Input material:
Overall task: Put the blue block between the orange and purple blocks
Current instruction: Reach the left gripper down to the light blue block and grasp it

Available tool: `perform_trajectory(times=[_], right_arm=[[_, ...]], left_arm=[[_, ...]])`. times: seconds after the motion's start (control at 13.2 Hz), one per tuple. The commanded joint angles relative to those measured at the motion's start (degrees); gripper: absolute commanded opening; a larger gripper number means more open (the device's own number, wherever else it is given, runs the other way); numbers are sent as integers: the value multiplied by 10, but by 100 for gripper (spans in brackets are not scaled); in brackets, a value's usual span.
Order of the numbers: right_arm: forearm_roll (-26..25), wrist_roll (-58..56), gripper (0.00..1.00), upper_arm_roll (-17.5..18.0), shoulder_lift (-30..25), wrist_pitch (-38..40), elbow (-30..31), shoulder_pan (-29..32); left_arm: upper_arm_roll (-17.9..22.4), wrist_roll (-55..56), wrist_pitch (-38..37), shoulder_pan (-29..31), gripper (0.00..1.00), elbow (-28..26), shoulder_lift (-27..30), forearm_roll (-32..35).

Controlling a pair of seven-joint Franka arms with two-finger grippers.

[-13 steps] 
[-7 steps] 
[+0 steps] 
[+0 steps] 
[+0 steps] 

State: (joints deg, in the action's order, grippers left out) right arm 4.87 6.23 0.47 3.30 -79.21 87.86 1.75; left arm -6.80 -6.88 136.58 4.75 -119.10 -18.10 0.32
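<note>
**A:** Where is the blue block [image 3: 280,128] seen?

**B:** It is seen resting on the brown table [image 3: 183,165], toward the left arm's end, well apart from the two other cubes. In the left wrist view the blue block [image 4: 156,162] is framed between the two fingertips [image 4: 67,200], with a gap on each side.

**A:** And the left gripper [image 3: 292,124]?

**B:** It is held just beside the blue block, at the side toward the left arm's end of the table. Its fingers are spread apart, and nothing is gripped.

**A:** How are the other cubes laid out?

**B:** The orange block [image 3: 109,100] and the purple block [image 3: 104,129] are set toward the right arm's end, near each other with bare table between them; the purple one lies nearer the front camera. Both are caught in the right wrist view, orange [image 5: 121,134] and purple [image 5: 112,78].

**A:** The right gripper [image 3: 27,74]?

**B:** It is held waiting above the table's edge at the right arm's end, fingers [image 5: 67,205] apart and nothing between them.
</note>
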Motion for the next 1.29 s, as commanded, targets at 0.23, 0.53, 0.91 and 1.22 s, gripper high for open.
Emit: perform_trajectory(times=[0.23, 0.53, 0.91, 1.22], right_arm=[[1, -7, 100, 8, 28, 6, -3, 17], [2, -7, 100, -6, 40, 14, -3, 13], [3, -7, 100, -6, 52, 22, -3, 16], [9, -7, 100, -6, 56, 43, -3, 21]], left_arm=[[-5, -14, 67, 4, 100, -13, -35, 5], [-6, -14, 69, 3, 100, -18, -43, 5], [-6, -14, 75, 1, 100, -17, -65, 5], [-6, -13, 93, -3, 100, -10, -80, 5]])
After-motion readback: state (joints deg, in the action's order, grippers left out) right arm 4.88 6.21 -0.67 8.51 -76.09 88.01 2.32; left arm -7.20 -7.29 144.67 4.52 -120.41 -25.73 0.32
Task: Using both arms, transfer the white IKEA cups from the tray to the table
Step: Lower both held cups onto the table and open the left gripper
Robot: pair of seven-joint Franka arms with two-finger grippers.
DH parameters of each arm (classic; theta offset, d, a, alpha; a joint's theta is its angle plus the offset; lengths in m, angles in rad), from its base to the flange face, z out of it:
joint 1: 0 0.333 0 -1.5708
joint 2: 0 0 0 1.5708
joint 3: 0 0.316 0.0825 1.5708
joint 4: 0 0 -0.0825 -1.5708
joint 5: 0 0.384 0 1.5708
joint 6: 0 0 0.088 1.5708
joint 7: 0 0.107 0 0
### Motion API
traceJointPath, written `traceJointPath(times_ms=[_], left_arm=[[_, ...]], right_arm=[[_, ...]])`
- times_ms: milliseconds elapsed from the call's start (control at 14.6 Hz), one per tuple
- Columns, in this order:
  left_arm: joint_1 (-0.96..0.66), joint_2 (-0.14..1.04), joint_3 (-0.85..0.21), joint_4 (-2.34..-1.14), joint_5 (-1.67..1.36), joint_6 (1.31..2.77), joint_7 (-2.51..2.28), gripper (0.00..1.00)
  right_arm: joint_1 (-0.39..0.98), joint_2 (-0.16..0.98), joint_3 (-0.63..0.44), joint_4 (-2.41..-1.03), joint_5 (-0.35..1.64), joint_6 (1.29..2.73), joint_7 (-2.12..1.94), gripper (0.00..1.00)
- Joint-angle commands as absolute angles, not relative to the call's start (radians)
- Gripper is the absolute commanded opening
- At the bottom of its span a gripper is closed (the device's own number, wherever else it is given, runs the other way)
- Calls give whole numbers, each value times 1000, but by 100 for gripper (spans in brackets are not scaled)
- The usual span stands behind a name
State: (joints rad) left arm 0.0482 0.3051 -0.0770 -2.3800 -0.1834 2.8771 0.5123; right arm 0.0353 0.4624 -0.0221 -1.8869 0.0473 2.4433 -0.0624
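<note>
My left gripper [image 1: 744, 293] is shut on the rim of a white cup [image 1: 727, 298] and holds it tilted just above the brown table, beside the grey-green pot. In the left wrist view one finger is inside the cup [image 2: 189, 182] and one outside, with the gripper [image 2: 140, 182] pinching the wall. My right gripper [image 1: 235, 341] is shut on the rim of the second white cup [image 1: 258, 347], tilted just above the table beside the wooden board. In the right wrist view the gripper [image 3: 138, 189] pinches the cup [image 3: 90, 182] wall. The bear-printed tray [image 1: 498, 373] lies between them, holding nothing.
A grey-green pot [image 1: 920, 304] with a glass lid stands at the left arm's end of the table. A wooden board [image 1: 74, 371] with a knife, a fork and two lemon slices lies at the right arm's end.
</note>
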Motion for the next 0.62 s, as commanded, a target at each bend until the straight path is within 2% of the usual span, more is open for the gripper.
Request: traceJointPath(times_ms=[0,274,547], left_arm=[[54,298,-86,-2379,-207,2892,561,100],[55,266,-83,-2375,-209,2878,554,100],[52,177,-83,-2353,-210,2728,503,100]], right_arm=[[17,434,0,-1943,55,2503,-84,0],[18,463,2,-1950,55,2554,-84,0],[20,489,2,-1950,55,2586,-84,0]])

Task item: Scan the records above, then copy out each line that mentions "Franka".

Result of this task:
Controlling a pair of seven-joint Franka arms with two-finger grippers.
Robot: pair of seven-joint Franka arms with two-finger grippers.

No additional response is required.